Although Mussorgsky never conceived of Pictures at an Exhibition as an orchestral work, several other composers soon saw the possibilities. Within a decade, Russian arrangers produced an orchestration, but it was French composer Maurice Ravel, whose masterful 1922 scoring illuminated the work’s numerous nuances, who ensured the eternal popularity of this piece. Over a dozen arrangements exist, but it is Ravel’s that is the standard by which others are judged.

Pictures at an Exhibition unfolds as follows:
Promenade – Mussorgsky used this short majestic melody (presented in Ravel’s orchestration as a trumpet solo) as a linking theme connecting each of the movements. It recurs frequently in different settings between movements throughout the work.

Gnomus – Hartmann’s wooden nutcracker in the guise of “a little gnome walking awkwardly on deformed legs” is the subject of the first picture. Ravel’s skill as an orchestrator is so apparent that even the sound of cracking nuts is heard clearly.

The Old Castle – A troubadour sings in front of a castle in this watercolor from Hartmann’s student years in Italy. A plaintive alto saxophone gives voice to the minstrel’s serenade.

Tuileries: Dispute between Children at Play – The scene is a garden near the Seine River in Paris.

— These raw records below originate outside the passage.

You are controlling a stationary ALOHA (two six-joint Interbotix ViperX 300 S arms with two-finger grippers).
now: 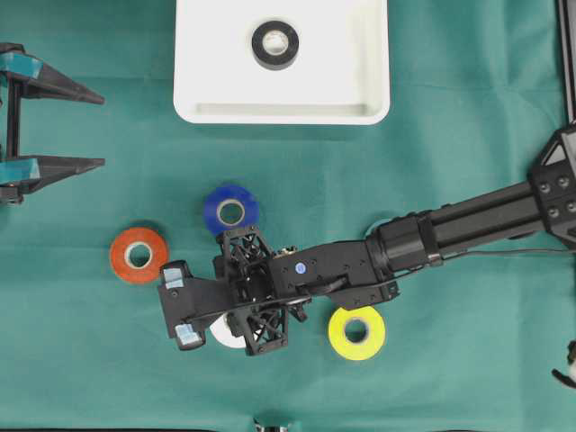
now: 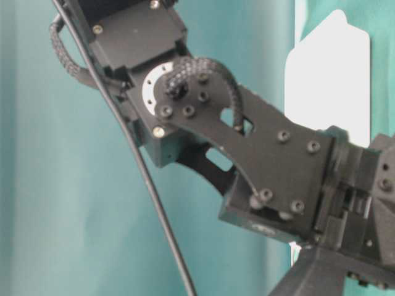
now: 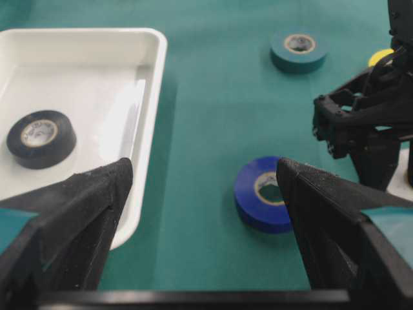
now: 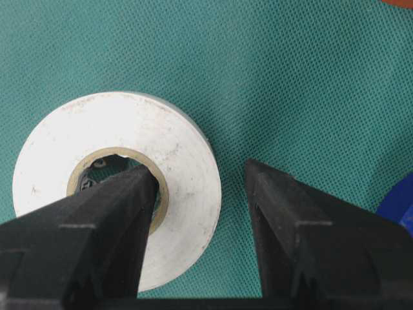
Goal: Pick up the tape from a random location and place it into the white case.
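The right gripper [image 4: 197, 206] points down over a white tape roll [image 4: 116, 187] lying flat on the green cloth [image 4: 290, 84], its hole facing up. One finger [image 4: 110, 219] stands in the hole and the other just outside the rim, so the jaws straddle one wall of the ring with a gap still showing; no firm grip is visible. Overhead, the right arm [image 1: 468, 225] reaches in from the right edge, bent down at the wrist, hiding most of that roll. Blue [image 1: 230, 210], orange [image 1: 139, 255] and yellow [image 1: 356, 333] rolls lie flat nearby. The white case [image 1: 207, 90] sits at the top, holding a black roll [image 1: 275, 43]. The left gripper [image 1: 85, 126] hovers wide apart, holding nothing. Only the left wrist view shows a teal roll [image 3: 299, 51].
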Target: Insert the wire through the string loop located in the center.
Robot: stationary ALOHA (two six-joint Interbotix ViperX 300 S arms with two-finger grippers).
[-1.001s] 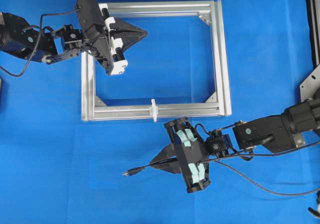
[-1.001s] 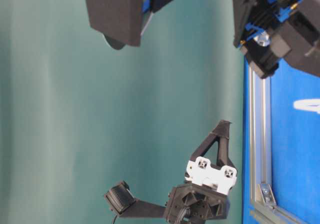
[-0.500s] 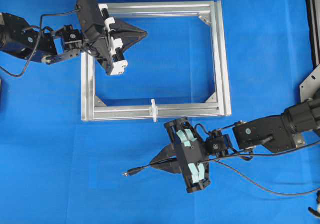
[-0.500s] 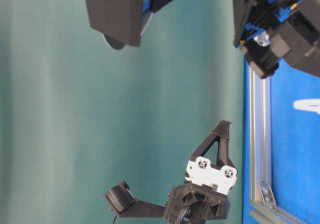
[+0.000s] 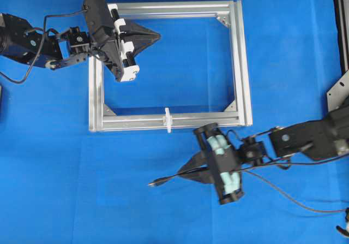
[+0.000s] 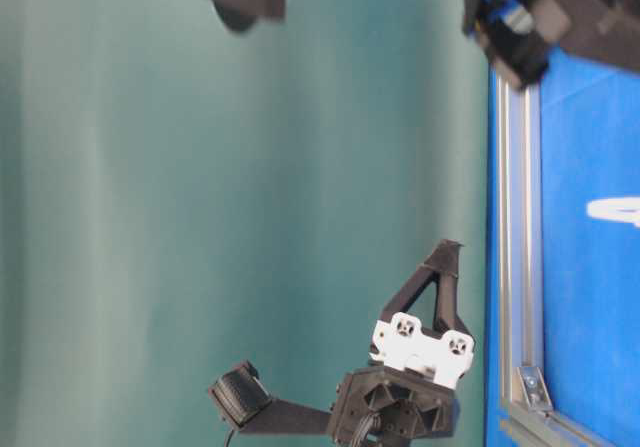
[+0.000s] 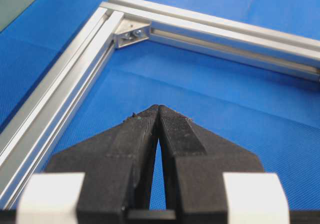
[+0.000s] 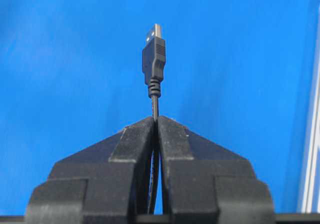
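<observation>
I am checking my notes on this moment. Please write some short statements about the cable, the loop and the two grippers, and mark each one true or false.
1. The right gripper holds the wire just behind its plug. True.
2. The wire already passes through the string loop. False: the plug lies outside the frame, away from the loop.
3. The left gripper is shut and holds nothing. True.
4. The string loop stands on the frame's top bar. False: in the overhead view it stands on the bottom bar.

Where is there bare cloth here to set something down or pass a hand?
Bare: inside the frame, right of the left gripper; the lower-left cloth, left of the wire plug. Crowded: between the string loop and the right gripper, which is shut on the wire.
</observation>
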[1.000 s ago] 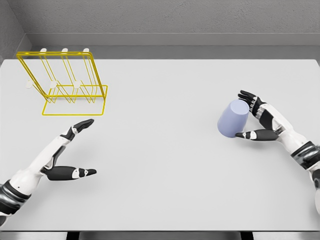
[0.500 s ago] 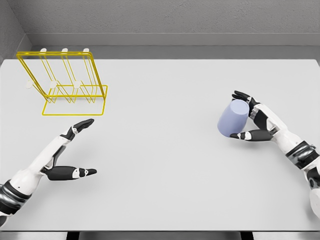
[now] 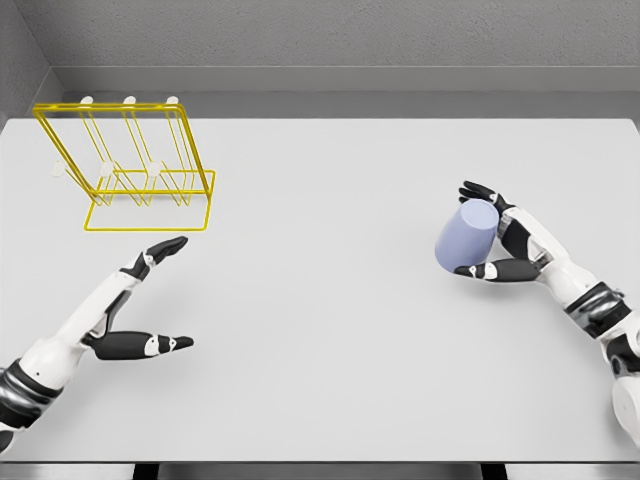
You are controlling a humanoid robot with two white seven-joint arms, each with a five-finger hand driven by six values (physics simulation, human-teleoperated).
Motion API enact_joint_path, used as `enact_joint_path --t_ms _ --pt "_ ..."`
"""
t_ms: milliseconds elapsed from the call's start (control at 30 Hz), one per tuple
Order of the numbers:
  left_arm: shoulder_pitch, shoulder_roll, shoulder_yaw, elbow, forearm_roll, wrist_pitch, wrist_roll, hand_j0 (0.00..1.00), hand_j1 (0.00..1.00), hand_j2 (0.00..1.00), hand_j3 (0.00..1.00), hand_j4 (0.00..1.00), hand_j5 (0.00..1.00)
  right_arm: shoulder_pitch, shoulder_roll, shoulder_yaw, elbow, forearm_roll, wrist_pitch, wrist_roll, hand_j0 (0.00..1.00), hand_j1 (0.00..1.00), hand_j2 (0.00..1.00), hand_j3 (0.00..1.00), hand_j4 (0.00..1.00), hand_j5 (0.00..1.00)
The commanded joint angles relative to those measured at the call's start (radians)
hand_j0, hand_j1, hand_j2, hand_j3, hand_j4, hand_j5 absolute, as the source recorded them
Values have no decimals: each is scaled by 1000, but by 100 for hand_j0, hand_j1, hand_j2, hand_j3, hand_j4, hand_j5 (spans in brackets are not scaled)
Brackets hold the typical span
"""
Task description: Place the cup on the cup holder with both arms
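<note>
A pale blue cup [image 3: 466,238] stands upside down and slightly tilted on the right part of the white table [image 3: 330,300]. My right hand [image 3: 492,232] wraps it from the right, fingers behind its top and thumb [image 3: 490,270] against its lower rim. The yellow wire cup holder [image 3: 130,165] with white-tipped pegs stands at the far left of the table. My left hand [image 3: 150,295] lies low on the left, below the holder, fingers spread and holding nothing.
A grey wall runs behind the table's far edge. The table's front edge lies just below both forearms.
My right hand has slid a little to the left and closed in around the cup. The left arm has not moved.
</note>
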Motion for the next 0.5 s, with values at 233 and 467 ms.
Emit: enact_joint_path --t_ms 233,467 --pt "0 0 0 -2 12 0 5 100 100 100 100 100 100 3 7 3 4 7 -2 2 100 100 100 100 100 100" --pt "-2 0 2 0 6 0 97 100 100 100 100 100 100 3 10 -5 -4 -2 -2 2 56 56 56 56 56 56"
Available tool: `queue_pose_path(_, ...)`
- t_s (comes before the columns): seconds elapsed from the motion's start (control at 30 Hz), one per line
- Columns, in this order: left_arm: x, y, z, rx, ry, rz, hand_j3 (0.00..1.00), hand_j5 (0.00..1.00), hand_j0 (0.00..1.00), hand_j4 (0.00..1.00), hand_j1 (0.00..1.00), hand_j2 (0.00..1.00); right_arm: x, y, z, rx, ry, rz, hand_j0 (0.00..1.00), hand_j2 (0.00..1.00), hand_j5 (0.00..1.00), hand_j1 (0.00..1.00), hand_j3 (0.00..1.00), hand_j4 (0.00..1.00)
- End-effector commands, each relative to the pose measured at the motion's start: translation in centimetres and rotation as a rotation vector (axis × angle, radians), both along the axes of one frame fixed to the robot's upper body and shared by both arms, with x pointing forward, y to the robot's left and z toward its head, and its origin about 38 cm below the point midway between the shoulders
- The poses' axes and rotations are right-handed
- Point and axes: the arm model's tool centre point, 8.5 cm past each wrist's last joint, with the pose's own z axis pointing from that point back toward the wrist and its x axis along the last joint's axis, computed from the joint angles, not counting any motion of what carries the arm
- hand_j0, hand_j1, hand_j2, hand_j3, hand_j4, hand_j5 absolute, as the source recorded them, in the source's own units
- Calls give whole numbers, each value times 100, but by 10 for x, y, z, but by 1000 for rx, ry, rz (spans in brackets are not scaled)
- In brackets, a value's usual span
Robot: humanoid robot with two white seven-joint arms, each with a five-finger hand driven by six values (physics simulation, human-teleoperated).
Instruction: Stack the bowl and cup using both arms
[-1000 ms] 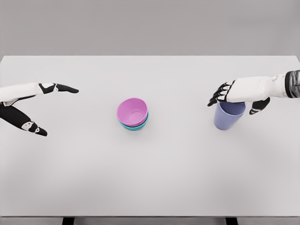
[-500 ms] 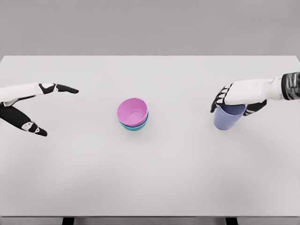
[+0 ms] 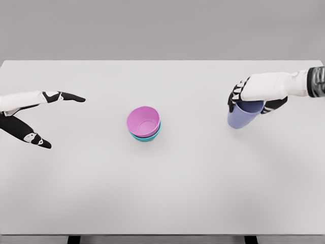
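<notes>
A pink bowl [image 3: 143, 121] sits nested in a teal bowl [image 3: 147, 136] at the middle of the white table [image 3: 162, 188]. Off to the right, a periwinkle cup [image 3: 241, 117] hangs tilted a little above the table. My right hand [image 3: 250, 98] is shut on its rim from above, fingers curled over the near and far sides. My left hand [image 3: 48, 118] stays at the far left, open, with thumb and fingers spread and nothing between them.
The table's far edge runs across the top against a grey wall. Two dark table legs [image 3: 73, 239] show under the front edge.
My right hand has curled onto the cup and raised it, shifting it slightly left and up. The left hand and the bowls have not moved.
</notes>
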Motion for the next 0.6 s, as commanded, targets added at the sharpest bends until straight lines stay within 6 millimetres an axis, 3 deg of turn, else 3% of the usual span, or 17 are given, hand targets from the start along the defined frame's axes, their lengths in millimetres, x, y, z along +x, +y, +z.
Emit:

Bydlo (Cattle) – Hartmann drew a picture of oxen while visiting the remote Polish village of Sandomierz, but Mussorgsky again changed it slightly for his composition. In this version, a rugged oxcart with huge wooden wheels slowly approaches, and then fades away in the distance.

Ballet of the Unhatched Chicks – This movement is based on Hartmann’s costume design for an 1871 St. Petersburg ballet in which children portray chicks “enclosed in eggs as in suits of armor, with canary heads put on like helmets.”

Samuel Goldenberg und Schmuÿle – This movement is sometimes subtitled Two Polish Jews: One Rich, One Poor. Ravel uses resolute unison strings to depict the rich man…

while giving the poor Schmuÿle’s music to a whimpering muted trumpet.

The Market-place at Limoges (French market women quarreling) – Hartmann painted a scene of market women in the French city of Limoges haggling in the marketplace.

Catacombae (Sepulcrum Romanum) – This drawing depicts the artist gazing into the Parisian catacombs while holding a lantern.

Several skulls are apparent.  The second part of this movement is subtitled Cum mortuis in lingua mortua (With the Dead in a Dead Language). In his manuscript, Mussorgsky writes that “the creative impulse of the departed Hartmann leads me towards skulls, and calls to them – they begin to glow with a soft light.”

The Hut on Hen’s Legs: Baba-Yaga – Hartmann drew a carved clock representing a hut with the legs of a chicken. In Russian folklore, Baba-Yaga was a witch who rode through the forest and destroyed everything in her path.

This movement proceeds without pause into the finale.

The Great Gate of Kiev – Hartmann drew plans for a ceremonial gate to honor Tsar Alexander II after his escape from an assassination attempt in 1886. In Mussorgsky’s music we hear the Boyar victors as they enter Kiev in a solemn procession of triumph.